The taint engineered into Howell’s next batch of programs drew the attention of Wyrm spirits, which aided him in what ways they could. As the turn of the twenty-first century approached, Howell began to seek out others like himself online: arrogant gamers and computer gurus who enjoyed their superiority in the burgeoning digital world. His words, carefully crafted and thoughtfully written, struck a chord in others them as he wrote of the blindness of the masses, The “cult,” unofficially named after Howell’s company, WebWorks, has members who are ostensibly consultants and contractors. Howell himself recruits dozens every year.
What the cult does, and so very well, is fight on a battlefield under-appreciated by both forces of the Wyrm and those of Gaia. Until his group began to grow, the Internet and global network formed by cell phones, easy international travel, and communication telecommunications networks was largely the domain of the Weaver. Howell realized that he could use this global connection to reach further than any purely physical cult ever could, and help loosen the Weaver’s grip on the human world.

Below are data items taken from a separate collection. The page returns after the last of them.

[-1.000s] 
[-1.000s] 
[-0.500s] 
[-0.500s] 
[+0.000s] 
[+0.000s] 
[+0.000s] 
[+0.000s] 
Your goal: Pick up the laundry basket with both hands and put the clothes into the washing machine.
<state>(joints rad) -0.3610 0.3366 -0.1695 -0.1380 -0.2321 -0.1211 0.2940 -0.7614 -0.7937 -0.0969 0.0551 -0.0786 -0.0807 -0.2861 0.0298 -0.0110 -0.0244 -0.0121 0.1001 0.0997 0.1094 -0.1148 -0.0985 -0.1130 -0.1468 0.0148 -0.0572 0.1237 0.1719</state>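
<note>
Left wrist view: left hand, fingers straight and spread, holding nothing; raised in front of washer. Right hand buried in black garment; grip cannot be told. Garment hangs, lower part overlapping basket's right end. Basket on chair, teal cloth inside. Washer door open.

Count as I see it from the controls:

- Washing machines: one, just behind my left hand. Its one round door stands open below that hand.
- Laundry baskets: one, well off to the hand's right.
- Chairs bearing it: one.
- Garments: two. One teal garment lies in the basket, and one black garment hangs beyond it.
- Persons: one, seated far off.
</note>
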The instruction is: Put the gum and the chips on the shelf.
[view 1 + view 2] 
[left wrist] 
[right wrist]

In turn, the Wyrm’s position strengthens and Gaia weakens further. The Garou never cared about the Internet and now find themselves reacting too slowly to a widespread problem.
Members thus use their skills and anonymity to spread both chaos and their message. They feel that the human world grows ever more static and calcified;
it slowly stagnates, while the force of change for the future suffocates. They advocate using the very weapons of stagnating society to tear down the walls and fray the threads of the great web.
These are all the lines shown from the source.